Lean Six Sigma/process excellence has its own "black bag" of specialized instruments— process flow diagrams, cause and effect diagrams, Pareto analysis, control charts, and many more. Quite frankly, we believe the work of Joseph Juran is most responsible for the basic methodology used by today's Lean Six Sigma practitioners.

However, it is important to note that both Deming and Juran were, at one time or another, involved with Bell Labs. Peter F. Drucker, the most influential management thinker of the 20th-century, provided managers with a more holistic view of the management process. In Managing In A time Of Great Change (New York: Truman Talley Books/Dutton,1995), Drucker said in a chapter entitled "Reinventing Government":

" Continuous improvement is considered a recent Japanese invention-- the Japanese call it Kaizen... But in fact it was used almost 80 years ago, and in the United States. From the First World War until the early '80s, when it was dissolved, the Bell Telephone system applied "continuous improvement " to every one of its activities and processes, to whether it was installing a telephone in the home or manufacturing switch gear. For every one of these activities, Bell defined results, performance, quality, and cost. And for everyone, it set an annual improvement goal... "

The basic methodology for discovering the reasons why a process is underperforming can be found in the collected works of Deming, Juran, Drucker, and Alvin Feigenbaum( Indeed, it was Feigenbaum who coined the term " total quality management "). Juran breaks down, process analysis and improvement into two basic steps:

  1. Defining and understanding the existing process
  2. Analyzing the existing process to determine where the flaws-- and thus discovering where the opportunities for improvement-- lie


Process analysis begins by defining the steps in an existing process. The basic methodology employed in defining and understanding the process is a process flow diagram/chart. In essence, a process flow chart converts what may seem like a vague, collection of activities into an easily visualized series of steps. The flow diagram illuminates inefficiencies and obstructions.

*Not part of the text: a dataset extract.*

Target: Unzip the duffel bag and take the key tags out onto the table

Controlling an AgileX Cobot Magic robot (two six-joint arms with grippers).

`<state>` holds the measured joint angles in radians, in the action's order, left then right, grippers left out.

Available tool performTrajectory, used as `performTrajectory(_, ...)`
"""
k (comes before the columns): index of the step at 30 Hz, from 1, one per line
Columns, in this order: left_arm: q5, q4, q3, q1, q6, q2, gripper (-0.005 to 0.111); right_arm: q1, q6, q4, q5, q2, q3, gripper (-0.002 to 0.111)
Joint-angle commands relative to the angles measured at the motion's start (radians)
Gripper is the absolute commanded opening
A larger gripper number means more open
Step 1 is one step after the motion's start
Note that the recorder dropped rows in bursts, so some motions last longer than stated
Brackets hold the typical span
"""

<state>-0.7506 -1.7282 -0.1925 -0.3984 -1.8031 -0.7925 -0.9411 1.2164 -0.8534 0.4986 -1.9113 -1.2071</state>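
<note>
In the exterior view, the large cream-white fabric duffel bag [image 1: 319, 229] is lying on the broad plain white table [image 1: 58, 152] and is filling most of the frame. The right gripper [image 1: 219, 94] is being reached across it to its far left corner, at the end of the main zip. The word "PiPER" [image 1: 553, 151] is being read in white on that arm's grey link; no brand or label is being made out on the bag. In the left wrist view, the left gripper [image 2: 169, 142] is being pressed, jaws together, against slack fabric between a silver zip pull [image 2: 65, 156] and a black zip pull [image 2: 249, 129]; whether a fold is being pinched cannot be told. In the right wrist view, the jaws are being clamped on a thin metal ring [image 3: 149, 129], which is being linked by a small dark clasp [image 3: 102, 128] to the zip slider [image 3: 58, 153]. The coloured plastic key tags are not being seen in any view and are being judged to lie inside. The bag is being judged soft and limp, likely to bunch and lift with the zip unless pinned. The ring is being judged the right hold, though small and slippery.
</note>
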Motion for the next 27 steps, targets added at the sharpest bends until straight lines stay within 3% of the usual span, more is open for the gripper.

A system is typically defined as a collection of interrelated processes. Understanding an existing process or a system requires that people from all functions and hierarchal levels think and act together.

If changes are made to any one part of a system or process without considering all the other parts, the impact can actually be negative. Only a "whole system" can solve "whole system" problems.

Understanding individual processes requires that people from all parts of the process sit down together and map out the steps which make up the process. As this is done, the reasons for the problem(s) become quite evident.

This is the beginning of genuine process improvement. Flow charting is the starting point for a group of process owners to develop a shared understanding of what's really happening and why problems are occurring. This leads to real learning and real improvement.